- **What is being asked**: Your answer must be the full listing below, restated word for word, with no pictures in it.

- **Collected material**:

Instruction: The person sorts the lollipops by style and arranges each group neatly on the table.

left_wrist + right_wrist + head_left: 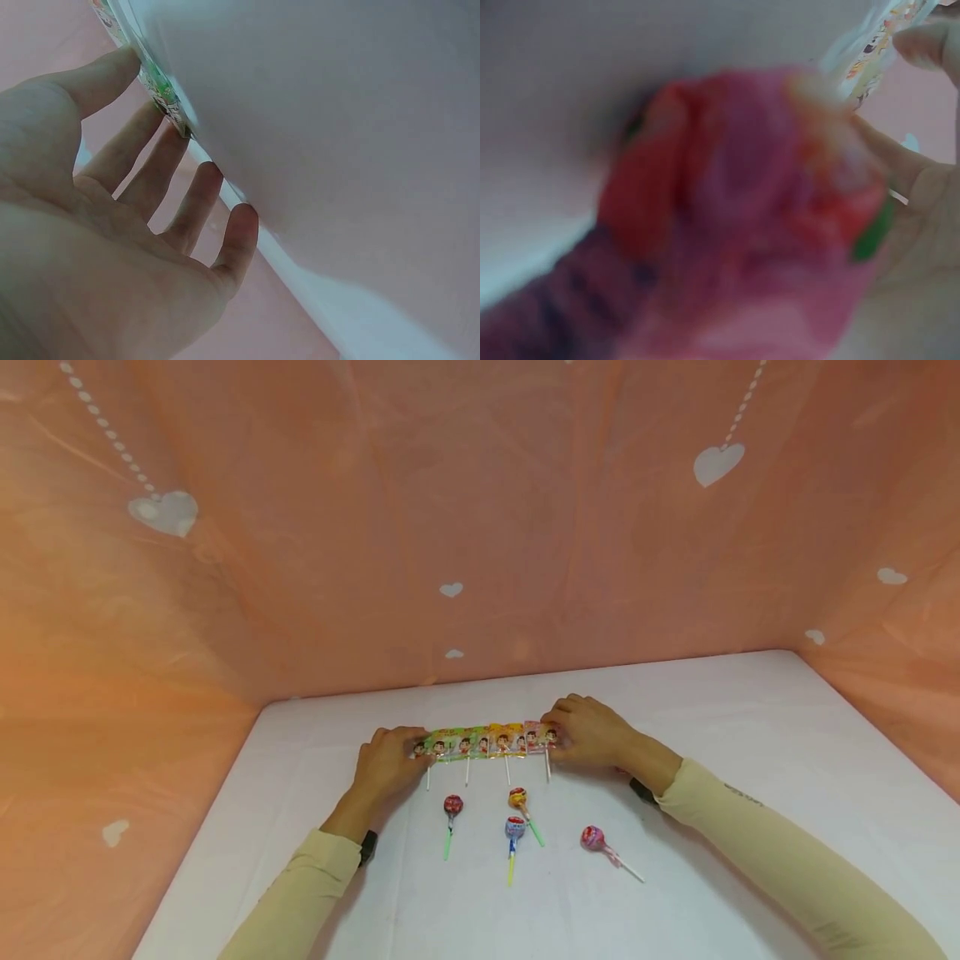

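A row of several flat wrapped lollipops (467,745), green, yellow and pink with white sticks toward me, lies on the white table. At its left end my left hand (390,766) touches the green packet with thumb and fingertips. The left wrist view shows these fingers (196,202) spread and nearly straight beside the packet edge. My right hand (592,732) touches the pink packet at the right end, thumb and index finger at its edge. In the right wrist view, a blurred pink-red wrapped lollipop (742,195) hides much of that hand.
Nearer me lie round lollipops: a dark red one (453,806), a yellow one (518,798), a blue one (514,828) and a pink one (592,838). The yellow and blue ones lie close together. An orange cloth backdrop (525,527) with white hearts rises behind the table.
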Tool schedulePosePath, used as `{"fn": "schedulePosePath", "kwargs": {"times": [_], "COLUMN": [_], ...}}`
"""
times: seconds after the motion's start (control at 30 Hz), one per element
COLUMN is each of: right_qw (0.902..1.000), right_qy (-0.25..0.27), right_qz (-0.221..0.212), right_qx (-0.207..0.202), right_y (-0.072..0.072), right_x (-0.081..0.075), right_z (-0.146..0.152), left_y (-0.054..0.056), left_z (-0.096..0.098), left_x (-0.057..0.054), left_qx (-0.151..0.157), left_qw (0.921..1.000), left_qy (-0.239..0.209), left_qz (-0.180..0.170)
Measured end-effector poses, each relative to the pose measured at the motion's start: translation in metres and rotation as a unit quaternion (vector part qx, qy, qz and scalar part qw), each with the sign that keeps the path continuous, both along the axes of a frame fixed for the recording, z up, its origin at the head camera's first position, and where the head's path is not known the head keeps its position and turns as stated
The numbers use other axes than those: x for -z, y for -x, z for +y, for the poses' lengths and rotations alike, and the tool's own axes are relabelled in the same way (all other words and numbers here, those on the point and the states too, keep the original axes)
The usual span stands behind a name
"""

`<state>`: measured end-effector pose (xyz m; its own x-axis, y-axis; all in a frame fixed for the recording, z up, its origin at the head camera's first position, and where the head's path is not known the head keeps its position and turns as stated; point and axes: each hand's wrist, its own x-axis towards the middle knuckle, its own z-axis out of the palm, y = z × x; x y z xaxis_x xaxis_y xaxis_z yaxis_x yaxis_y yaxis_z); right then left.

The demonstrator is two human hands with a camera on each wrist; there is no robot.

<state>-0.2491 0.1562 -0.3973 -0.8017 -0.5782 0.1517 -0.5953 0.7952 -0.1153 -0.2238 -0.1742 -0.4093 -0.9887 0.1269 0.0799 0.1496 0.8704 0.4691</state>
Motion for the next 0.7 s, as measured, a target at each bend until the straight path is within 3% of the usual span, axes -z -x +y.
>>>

- **Your response**:
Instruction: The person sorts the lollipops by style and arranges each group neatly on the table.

left_wrist + right_wrist + head_left: 

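A row of several flat wrapped lollipops (467,745), green, yellow and pink with white sticks toward me, lies on the white table. At its left end my left hand (390,766) touches the green packet with thumb and fingertips. The left wrist view shows these fingers (196,202) spread and nearly straight beside the packet edge. My right hand (592,732) touches the pink packet at the right end, thumb and index finger at its edge. In the right wrist view, a blurred pink-red wrapped lollipop (742,195) hides much of that hand.
Nearer me lie round lollipops: a dark red one (453,806), a yellow one (518,798), a blue one (514,828) and a pink one (592,838). The yellow and blue ones lie close together. An orange cloth backdrop (525,527) with white hearts rises behind the table.
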Tool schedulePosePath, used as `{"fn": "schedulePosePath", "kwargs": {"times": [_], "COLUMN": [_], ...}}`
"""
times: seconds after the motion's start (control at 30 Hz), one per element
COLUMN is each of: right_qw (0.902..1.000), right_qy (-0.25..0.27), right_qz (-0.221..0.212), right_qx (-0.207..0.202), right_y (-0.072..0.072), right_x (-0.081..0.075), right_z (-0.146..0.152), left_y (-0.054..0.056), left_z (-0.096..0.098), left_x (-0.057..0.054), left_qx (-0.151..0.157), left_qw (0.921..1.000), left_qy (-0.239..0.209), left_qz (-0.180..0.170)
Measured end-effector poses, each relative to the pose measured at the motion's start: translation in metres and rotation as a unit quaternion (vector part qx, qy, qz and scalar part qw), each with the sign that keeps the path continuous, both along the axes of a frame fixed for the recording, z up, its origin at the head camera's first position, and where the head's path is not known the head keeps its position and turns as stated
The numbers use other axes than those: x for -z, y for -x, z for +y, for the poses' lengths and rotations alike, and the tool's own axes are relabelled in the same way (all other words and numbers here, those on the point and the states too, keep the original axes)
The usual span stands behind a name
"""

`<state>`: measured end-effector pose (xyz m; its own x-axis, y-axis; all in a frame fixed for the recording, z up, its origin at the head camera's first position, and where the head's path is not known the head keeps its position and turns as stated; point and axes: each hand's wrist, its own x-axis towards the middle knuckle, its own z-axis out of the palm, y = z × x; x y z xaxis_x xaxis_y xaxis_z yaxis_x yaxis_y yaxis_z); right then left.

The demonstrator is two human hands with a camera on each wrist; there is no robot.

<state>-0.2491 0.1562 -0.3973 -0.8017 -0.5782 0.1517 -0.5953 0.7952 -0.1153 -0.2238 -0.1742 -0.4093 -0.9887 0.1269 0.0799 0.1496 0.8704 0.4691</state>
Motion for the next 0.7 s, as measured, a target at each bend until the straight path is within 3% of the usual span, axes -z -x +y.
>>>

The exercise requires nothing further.